*Your task*
From the data that follows, print exactly the lines starting at the one containing "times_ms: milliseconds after" and ending at the one containing "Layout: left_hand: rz"; include both of them and nothing more.

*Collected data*
########################################
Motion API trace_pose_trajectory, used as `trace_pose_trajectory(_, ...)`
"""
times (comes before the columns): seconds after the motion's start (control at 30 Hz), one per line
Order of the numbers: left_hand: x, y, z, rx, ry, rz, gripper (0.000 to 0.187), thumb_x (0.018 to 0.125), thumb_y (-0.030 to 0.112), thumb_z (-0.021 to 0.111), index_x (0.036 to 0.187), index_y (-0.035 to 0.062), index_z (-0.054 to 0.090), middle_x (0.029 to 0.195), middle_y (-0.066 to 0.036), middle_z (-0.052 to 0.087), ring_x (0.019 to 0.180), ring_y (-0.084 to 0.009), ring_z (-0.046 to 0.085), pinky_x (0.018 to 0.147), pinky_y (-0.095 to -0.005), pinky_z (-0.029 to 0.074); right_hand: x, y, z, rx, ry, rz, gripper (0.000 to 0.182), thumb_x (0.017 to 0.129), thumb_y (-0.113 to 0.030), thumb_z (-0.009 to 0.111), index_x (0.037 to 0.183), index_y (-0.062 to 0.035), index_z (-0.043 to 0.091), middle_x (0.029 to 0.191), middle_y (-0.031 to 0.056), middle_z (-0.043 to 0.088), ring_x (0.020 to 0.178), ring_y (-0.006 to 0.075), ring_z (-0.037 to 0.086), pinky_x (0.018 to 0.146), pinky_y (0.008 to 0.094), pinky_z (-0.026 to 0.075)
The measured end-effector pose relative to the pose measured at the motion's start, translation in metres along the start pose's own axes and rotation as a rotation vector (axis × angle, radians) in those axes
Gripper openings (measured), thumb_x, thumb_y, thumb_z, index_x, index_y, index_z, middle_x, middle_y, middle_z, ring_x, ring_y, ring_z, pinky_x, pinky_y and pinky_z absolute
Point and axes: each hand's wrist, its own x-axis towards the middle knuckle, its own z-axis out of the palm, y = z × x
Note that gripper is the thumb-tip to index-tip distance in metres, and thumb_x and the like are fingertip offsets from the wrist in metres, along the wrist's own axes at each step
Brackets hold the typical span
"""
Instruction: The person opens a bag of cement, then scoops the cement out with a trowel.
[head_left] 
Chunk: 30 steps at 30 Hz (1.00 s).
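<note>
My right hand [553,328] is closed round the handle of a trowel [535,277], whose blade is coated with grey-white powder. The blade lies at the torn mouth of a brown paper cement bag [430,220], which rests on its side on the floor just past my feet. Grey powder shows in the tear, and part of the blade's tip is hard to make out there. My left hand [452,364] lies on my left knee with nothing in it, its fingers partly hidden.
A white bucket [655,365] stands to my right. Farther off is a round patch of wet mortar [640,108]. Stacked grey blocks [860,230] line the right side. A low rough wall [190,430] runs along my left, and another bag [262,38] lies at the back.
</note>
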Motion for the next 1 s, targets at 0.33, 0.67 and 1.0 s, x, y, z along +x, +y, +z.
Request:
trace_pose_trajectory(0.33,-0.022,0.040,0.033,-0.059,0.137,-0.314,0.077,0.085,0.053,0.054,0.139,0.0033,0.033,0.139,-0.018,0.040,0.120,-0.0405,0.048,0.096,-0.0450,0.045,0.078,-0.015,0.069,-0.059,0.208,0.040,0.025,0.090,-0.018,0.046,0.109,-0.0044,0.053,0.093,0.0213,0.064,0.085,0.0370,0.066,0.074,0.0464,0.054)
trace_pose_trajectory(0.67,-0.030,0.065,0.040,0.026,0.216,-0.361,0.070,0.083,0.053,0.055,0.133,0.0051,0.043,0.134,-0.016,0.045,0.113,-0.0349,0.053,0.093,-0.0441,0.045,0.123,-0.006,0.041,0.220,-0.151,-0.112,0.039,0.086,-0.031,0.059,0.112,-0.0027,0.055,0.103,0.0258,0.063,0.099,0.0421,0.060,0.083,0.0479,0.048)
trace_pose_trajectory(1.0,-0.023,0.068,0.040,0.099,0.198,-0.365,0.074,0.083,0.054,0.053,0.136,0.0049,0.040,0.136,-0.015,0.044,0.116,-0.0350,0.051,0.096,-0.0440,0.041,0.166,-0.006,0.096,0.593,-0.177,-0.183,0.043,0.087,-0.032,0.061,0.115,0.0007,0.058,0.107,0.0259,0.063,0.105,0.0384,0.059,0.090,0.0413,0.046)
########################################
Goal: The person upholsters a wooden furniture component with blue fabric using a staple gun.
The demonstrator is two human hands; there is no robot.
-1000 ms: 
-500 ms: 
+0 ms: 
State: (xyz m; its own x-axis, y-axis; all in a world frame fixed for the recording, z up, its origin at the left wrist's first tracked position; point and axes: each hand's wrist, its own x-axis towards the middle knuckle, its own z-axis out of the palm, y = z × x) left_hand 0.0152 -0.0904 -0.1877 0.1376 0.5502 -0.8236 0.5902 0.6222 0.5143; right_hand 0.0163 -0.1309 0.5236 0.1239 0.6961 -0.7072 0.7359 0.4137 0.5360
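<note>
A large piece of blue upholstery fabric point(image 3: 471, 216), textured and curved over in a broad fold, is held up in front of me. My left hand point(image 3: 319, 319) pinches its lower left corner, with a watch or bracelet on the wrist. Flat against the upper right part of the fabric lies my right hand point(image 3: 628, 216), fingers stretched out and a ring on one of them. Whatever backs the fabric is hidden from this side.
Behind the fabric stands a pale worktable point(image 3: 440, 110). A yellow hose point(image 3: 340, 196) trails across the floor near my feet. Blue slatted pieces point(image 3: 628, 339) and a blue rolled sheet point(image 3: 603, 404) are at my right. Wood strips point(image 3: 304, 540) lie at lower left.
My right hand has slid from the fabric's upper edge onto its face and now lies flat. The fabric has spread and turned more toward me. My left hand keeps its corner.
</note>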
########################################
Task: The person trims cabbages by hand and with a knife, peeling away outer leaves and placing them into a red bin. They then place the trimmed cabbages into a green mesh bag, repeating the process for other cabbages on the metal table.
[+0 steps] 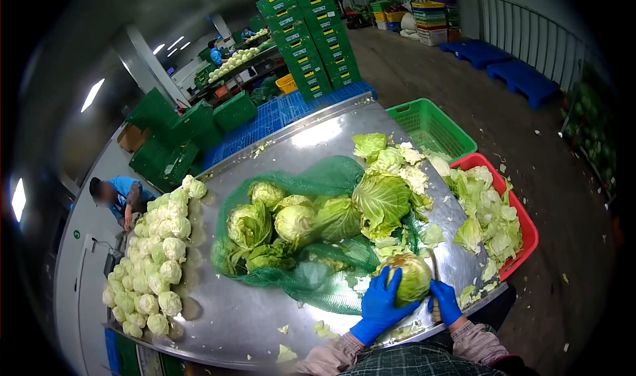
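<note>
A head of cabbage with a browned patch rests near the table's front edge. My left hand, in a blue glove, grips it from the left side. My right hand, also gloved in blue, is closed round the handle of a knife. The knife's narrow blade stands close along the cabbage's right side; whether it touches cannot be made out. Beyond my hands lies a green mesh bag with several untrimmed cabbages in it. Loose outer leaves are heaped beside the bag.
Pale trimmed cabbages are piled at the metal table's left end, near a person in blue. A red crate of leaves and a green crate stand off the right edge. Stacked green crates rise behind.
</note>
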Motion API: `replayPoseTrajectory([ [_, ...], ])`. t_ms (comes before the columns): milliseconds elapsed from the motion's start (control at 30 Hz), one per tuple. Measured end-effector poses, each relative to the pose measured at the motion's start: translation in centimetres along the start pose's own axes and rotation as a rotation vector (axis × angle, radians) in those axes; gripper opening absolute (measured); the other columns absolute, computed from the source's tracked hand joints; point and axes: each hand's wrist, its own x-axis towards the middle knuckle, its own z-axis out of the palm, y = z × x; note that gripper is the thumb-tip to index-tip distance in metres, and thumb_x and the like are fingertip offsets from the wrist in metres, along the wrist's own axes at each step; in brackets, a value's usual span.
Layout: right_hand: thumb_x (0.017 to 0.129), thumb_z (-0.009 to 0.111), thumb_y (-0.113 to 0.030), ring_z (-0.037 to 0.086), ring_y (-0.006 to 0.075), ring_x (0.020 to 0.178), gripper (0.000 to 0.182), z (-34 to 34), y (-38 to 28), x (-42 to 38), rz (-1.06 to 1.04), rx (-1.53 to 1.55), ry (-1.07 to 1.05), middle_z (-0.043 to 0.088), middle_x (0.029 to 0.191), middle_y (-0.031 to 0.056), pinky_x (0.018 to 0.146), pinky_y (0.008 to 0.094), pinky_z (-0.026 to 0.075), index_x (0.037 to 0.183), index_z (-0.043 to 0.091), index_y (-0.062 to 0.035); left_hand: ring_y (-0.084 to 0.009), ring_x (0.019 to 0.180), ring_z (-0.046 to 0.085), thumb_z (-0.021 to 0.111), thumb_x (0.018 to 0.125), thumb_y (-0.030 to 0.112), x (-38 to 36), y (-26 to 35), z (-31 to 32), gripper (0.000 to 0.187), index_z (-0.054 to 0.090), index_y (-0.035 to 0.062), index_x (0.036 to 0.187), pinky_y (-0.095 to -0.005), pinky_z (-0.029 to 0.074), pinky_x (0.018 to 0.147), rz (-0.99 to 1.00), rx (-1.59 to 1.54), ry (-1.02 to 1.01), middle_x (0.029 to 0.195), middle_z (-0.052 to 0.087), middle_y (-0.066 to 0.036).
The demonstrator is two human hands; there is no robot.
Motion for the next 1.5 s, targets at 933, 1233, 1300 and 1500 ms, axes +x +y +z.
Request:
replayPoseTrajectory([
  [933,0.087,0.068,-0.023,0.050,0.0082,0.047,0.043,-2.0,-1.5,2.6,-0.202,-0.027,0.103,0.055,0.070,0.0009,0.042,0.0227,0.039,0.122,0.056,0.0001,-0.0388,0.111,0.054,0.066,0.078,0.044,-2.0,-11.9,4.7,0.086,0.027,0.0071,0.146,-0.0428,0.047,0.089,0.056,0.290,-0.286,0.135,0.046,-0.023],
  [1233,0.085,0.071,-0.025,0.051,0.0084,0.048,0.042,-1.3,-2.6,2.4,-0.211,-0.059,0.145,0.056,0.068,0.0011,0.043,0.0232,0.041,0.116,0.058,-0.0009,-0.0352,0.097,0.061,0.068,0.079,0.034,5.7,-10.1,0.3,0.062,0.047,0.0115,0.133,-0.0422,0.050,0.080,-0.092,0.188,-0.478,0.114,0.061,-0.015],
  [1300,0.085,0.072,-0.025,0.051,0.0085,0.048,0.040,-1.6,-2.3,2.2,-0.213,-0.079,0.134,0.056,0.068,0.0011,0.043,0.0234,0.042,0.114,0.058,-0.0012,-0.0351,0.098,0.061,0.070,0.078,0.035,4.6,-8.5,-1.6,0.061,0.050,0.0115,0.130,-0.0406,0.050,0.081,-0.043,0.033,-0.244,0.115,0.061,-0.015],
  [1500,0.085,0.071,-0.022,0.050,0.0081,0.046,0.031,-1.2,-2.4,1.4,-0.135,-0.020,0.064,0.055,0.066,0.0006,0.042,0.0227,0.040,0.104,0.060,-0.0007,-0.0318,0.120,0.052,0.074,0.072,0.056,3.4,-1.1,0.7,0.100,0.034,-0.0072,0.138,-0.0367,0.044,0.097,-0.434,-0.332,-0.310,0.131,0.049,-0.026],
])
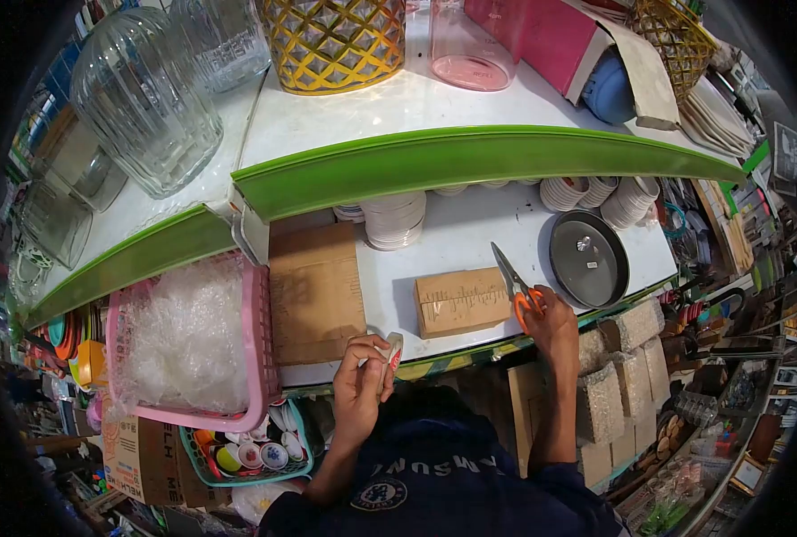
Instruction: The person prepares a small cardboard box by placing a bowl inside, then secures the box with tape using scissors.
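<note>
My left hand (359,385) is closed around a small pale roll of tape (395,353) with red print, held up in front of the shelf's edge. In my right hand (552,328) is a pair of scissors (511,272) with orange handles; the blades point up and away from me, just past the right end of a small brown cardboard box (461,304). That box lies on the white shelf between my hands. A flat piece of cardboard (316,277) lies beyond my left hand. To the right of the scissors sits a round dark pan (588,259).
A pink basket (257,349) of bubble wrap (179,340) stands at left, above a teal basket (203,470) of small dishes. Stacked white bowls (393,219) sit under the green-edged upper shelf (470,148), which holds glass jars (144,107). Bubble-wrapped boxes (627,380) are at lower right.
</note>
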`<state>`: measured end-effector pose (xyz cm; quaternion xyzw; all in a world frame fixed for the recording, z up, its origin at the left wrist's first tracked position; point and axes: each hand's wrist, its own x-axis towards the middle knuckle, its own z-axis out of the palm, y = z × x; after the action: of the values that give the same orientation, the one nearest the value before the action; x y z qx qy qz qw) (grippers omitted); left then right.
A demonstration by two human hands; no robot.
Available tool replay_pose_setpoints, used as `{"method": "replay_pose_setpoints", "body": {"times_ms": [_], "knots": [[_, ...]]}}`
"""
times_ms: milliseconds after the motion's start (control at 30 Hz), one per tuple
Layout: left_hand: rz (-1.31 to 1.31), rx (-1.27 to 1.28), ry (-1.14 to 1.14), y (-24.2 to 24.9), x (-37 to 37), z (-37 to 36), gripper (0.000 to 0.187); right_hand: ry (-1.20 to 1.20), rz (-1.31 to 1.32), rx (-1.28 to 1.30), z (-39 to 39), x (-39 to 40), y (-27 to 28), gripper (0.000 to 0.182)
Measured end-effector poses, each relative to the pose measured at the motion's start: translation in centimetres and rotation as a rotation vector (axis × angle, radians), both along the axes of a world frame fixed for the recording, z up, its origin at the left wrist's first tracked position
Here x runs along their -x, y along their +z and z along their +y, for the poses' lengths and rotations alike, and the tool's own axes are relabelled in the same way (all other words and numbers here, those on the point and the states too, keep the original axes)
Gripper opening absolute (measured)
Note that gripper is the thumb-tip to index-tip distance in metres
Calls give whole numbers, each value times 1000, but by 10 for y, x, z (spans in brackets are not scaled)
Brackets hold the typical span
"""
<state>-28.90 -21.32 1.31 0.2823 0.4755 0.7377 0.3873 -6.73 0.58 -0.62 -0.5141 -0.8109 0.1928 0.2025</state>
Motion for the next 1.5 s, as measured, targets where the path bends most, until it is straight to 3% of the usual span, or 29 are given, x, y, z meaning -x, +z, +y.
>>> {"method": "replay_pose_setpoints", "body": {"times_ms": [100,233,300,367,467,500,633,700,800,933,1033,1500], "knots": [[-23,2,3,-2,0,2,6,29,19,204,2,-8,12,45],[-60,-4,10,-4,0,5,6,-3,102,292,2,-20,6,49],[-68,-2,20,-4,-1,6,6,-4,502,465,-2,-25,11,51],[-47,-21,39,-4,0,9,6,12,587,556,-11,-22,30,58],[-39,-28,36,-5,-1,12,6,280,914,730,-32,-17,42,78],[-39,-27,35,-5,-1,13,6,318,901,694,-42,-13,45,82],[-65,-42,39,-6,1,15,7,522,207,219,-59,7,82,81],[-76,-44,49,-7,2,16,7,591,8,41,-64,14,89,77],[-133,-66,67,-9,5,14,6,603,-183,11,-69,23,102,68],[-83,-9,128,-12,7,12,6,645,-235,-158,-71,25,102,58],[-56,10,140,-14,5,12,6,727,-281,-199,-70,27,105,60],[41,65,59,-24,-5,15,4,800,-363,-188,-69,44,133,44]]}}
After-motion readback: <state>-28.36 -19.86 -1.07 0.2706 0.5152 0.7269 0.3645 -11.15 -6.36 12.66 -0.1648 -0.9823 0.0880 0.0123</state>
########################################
*Solution*
times_ms: milliseconds after the motion's start (control at 30 Hz), one per tuple
Layout: left_hand: rz (-1.31 to 1.31), rx (-1.27 to 1.28), ry (-1.14 to 1.14), y (-24.2 to 24.9), x (-37 to 37), z (-37 to 36), gripper (0.000 to 0.187); right_hand: ry (-1.20 to 1.20), rz (-1.31 to 1.32), rx (-1.28 to 1.30), z (-39 to 39), x (-39 to 40), y (-27 to 28), gripper (0.000 to 0.182)

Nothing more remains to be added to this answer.